Di tengah gempuran rokok pabrikan modern, masyarakat Sumbawa masih menyimpan kebanggaan tersendiri pada sebuah produk lokal yang khas: rokok jontal. Rokok ini bukan hanya sekadar alat pemuas nikotin, tetapi juga cermin dari kearifan lokal dan gaya hidup agraris yang telah bertahan selama ratusan tahun.
Cita Rasa Rokok Jontal yang Khas
Rokok jontal merupakan jenis rokok tradisional khas Pulau Sumbawa, Nusa Tenggara Barat. Dibuat dari tembakau lokal dan dibungkus dengan daun lontar (Borassus flabellifer), rokok ini memiliki rasa yang kuat dan aroma yang menyengat. Istilah "jontal" sendiri diambil dari kata lontar, merujuk pada bahan utama yang digunakan sebagai pembungkus alami.
Berbeda dari rokok kretek atau klobot, rokok jontal menghadirkan pengalaman merokok yang lebih “keras”, dalam arti sensasi yang ditimbulkan saat asap masuk ke tenggorokan begitu tajam dan kering. Para orang tua di Sumbawa, atau yang biasa disebut Tau Loka, sangat akrab dengan rokok ini. Tak jarang, mereka menyebutnya sebagai bagian dari identitas hidup di tanah Sumbawa.

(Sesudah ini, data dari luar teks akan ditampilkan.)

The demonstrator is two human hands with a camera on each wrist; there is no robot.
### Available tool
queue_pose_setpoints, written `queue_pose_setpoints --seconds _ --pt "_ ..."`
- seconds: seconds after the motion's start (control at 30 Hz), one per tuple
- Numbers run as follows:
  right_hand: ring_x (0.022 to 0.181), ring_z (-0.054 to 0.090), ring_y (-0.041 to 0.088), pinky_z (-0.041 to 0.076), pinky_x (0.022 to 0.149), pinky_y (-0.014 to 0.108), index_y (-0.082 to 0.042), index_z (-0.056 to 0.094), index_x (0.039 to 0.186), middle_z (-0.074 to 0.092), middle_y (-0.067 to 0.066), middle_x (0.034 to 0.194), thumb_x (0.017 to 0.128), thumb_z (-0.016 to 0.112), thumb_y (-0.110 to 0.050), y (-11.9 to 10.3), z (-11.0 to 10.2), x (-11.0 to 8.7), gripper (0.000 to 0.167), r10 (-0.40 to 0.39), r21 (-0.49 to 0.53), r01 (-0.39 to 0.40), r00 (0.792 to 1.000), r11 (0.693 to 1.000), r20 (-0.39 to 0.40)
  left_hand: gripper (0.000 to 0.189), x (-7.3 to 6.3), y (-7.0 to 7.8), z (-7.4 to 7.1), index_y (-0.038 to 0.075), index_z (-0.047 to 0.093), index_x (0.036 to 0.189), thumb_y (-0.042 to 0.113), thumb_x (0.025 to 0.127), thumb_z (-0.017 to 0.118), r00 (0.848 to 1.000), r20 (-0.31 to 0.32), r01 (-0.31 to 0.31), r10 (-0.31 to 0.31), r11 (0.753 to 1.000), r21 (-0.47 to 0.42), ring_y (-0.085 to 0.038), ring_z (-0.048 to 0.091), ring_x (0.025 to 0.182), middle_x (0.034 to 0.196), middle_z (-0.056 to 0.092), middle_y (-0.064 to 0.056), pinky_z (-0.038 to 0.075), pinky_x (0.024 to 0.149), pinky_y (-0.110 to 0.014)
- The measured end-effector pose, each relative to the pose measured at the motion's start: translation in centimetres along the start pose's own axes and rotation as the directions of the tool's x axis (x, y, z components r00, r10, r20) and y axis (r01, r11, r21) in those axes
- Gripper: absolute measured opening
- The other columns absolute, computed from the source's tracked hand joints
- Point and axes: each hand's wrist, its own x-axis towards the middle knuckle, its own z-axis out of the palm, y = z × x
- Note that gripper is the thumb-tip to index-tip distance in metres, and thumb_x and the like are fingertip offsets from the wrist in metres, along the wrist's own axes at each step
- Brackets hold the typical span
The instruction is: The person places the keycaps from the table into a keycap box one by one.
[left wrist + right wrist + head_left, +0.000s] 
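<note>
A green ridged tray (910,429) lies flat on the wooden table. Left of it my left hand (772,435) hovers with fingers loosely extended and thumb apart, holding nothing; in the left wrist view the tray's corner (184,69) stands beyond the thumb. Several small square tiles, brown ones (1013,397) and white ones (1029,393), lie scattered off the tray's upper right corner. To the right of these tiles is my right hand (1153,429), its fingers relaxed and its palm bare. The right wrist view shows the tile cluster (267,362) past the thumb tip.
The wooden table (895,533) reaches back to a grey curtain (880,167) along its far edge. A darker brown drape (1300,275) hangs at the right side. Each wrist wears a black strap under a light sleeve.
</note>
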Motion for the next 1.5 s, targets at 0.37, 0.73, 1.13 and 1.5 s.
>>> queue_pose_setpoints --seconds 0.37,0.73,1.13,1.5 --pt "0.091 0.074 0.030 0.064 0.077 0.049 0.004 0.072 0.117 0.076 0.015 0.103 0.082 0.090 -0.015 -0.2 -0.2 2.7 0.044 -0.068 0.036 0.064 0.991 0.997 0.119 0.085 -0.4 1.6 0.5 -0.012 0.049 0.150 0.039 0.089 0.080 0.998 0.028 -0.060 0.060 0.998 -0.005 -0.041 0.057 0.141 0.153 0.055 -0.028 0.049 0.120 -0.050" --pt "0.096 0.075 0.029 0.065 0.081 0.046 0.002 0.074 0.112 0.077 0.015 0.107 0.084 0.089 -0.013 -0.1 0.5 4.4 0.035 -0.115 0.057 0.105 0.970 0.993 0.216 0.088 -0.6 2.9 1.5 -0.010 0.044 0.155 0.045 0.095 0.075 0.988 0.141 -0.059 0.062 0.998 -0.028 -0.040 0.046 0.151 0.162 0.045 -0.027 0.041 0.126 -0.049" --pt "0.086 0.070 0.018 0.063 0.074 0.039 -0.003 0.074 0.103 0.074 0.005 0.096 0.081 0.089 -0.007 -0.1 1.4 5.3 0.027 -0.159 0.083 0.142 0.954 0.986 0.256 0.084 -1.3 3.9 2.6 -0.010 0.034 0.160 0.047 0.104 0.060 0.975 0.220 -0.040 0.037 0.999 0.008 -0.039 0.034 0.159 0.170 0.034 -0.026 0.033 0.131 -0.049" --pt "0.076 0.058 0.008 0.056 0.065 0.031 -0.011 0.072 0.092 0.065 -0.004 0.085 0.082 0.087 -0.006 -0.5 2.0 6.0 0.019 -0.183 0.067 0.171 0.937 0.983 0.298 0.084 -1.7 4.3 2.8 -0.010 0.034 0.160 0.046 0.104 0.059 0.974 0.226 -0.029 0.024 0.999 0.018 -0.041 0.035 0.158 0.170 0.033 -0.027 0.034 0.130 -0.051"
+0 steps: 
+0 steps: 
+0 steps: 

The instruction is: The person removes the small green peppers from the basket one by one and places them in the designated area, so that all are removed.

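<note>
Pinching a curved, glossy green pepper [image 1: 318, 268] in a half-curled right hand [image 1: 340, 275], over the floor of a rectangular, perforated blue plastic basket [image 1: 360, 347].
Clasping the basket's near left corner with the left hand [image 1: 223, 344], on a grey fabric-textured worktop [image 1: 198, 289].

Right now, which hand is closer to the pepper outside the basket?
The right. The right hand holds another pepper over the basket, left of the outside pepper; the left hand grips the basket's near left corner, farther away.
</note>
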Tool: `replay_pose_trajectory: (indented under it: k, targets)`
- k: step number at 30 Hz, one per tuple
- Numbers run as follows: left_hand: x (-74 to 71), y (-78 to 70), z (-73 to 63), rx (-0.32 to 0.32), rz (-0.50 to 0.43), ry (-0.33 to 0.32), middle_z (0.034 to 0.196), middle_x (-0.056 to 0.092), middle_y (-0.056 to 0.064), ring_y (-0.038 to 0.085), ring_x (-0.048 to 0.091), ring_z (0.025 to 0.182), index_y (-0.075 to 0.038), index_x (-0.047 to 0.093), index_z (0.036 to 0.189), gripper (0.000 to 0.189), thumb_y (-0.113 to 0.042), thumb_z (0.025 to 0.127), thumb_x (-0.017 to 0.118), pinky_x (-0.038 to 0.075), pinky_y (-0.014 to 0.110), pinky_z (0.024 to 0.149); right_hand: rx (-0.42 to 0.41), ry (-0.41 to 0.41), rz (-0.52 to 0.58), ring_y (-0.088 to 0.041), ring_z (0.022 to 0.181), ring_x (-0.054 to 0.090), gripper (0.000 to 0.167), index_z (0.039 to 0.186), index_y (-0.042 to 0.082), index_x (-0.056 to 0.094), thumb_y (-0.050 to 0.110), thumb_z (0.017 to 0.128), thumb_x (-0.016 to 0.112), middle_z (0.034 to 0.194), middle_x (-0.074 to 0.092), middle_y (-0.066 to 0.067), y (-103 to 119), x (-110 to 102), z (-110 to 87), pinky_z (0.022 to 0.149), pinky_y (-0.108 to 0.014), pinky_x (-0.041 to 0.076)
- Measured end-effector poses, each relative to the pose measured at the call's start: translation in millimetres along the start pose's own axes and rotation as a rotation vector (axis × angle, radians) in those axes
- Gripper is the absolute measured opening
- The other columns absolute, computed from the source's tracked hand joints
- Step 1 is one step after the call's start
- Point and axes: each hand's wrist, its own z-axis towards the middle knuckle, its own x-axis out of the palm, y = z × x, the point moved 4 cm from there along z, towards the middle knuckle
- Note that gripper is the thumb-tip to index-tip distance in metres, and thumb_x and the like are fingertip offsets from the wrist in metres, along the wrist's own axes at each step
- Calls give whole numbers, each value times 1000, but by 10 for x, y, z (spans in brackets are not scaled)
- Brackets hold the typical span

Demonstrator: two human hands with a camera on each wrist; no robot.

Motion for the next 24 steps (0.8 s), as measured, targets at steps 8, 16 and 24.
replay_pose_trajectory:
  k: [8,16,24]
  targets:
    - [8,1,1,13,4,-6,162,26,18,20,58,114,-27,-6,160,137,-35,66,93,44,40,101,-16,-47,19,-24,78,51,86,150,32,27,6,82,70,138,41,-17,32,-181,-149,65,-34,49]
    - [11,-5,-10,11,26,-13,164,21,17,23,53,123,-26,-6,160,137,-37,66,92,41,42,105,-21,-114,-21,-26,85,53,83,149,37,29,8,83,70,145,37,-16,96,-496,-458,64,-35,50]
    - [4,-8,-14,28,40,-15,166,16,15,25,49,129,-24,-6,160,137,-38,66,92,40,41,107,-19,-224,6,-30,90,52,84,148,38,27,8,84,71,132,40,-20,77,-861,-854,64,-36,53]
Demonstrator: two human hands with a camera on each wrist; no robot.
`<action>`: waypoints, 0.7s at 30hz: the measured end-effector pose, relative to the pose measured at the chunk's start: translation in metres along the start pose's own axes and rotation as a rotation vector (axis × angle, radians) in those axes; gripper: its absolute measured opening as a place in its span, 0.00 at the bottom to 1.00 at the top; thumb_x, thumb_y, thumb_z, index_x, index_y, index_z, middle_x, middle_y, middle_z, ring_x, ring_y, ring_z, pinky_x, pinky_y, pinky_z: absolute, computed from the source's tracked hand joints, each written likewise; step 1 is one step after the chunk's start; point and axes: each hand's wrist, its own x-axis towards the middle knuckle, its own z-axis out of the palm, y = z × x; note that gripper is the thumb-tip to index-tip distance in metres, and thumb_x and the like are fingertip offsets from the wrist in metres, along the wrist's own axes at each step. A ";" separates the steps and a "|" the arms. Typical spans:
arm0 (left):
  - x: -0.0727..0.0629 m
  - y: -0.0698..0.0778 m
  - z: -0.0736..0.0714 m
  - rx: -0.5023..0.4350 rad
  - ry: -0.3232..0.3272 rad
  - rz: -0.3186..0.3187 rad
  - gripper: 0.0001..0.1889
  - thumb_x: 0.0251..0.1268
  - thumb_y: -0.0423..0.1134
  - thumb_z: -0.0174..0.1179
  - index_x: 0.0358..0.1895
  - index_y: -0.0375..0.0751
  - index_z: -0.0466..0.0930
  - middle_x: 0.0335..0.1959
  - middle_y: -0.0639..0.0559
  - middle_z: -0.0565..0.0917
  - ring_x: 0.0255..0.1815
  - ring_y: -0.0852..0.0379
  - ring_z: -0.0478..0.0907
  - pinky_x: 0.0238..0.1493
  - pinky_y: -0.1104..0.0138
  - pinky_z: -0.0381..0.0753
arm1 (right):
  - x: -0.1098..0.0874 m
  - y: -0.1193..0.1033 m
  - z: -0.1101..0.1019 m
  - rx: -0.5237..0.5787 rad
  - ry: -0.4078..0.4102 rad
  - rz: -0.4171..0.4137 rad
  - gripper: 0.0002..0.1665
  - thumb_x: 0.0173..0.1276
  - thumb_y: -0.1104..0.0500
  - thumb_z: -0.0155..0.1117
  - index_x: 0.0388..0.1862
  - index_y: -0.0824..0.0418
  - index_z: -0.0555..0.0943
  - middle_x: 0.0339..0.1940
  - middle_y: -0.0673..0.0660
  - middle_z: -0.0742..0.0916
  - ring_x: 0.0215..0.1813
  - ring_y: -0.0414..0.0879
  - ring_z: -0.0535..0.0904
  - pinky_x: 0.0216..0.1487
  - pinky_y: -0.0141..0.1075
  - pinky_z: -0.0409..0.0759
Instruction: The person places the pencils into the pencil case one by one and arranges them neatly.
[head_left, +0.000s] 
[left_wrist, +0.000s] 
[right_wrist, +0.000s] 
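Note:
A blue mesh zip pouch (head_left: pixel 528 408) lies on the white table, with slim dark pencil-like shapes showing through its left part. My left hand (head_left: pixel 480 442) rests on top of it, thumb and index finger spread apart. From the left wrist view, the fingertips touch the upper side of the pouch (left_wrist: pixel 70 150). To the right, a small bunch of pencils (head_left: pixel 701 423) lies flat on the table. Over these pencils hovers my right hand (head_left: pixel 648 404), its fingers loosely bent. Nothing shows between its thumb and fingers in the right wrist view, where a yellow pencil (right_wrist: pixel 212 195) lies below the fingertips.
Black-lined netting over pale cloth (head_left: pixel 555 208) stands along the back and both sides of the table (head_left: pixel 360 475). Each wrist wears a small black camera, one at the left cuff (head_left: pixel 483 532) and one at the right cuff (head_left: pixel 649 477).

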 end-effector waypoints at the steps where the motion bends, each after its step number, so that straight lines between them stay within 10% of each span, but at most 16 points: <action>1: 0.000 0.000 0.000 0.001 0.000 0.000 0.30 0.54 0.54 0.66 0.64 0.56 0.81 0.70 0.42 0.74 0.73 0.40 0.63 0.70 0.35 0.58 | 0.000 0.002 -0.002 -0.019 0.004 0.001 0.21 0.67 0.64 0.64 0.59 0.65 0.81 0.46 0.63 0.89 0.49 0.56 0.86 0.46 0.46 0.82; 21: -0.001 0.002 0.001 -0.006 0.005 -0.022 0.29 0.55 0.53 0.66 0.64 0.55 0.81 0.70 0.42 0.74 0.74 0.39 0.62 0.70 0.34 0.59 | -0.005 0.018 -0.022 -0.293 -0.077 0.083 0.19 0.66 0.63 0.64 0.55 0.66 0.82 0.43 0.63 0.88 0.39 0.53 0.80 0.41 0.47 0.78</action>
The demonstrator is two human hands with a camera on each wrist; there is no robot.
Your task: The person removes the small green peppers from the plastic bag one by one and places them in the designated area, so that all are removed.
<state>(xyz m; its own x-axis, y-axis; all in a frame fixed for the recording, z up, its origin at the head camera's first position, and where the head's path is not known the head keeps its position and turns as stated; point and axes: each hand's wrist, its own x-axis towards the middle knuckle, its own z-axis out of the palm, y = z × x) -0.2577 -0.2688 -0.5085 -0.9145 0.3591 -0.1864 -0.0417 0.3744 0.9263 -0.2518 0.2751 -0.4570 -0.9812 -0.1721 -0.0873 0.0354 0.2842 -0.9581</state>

Asal Usul dan Nilai Budaya Rokok Jontal
Menurut cerita turun-temurun, pohon lontar pertama kali diperkenalkan ke Sumbawa dari Sulawesi sekitar tahun 1673 Masehi, pada masa pemerintahan Raja Sumbawa dari Dinasti Dewa Awan Kuning. Sejak saat itu, lontar tak hanya digunakan sebagai bahan pangan dan minuman, tetapi juga menjadi bagian penting dalam tradisi masyarakat, termasuk dalam bentuk rokok jontal.
Masyarakat Sumbawa yang mayoritas hidup dari hasil pertanian, peternakan, dan nelayan, memilih rokok jontal karena bahan-bahannya mudah didapat dan harganya sangat terjangkau. Dengan memanfaatkan sumber daya lokal seperti tembakau dan daun lontar, rokok jontal menjadi simbol kemandirian ekonomi dan budaya.
Proses Pembuatan Rokok Jontal
Membuat rokok jontal sebenarnya bukanlah hal yang rumit, namun membutuhkan ketelatenan. Pertama-tama,daun lontar dijemur di bawah sinar matahari selama kurang lebih satu hari agar kering dan lentur. Setelah itu, daun dibersihkan dari bulu-bulu halus menggunakan pisau atau parang kecil, sehingga nyaman saat digunakan.
Daun lontar lalu dipotong dengan panjang sekitar 10–20 sentimeter dan lebar selebar tiga jari orang dewasa. Dua potong daun biasanya cukup untuk menggulung satu batang rokok. Tembakau lokal yang telah dikeringkan dimasukkan ke dalam gulungan daun, lalu diikat dengan tali lontar atau secuil tembakau. Hasil akhirnya adalah rokok yang tampak sederhana, namun menyimpan cita rasa yang kuat dan aroma khas alam Sumbawa.
Rokok Jontal di Era Modern
Di tengah modernisasi dan industrialisasi, rokok jontal memang mulai tersisih oleh kehadiran rokok pabrikan yang lebih praktis. Generasi muda lebih tertarik pada produk-produk bermerek dengan kemasan menarik. Meski demikian, rokok jontal tetap hidup di kalangan masyarakat desa, terutama di wilayah pedalaman yang masih memegang kuat tradisi lokal.
Lebih dari sekadar produk konsumsi, rokok jontal menjadi simbol perlawanan terhadap ketergantungan industri luar. Ia mencerminkan filosofi hidup yang sederhana, mandiri, dan menyatu dengan alam. Dalam konteks ini, rokok jontal tak ubahnya seperti jamu di Jawa atau sirih pinang di Sumatera—warisan budaya yang menyatu dalam keseharian.
Warisan yang Perlu Dihargai
Meskipun tidak sepopuler rokok modern,rokok jontal memiliki nilai budaya yang tinggi. Ia menunjukkan bagaimana masyarakat Sumbawa mampu menciptakan produk khas dari sumber daya yang tersedia, sekaligus menjaga identitas lokal di tengah arus globalisasi.
Keberadaan rokok jontal hari ini adalah pengingat bahwa kemandirian bisa dimulai dari hal-hal kecil, termasuk sebatang rokok yang dibuat dengan tangan sendiri.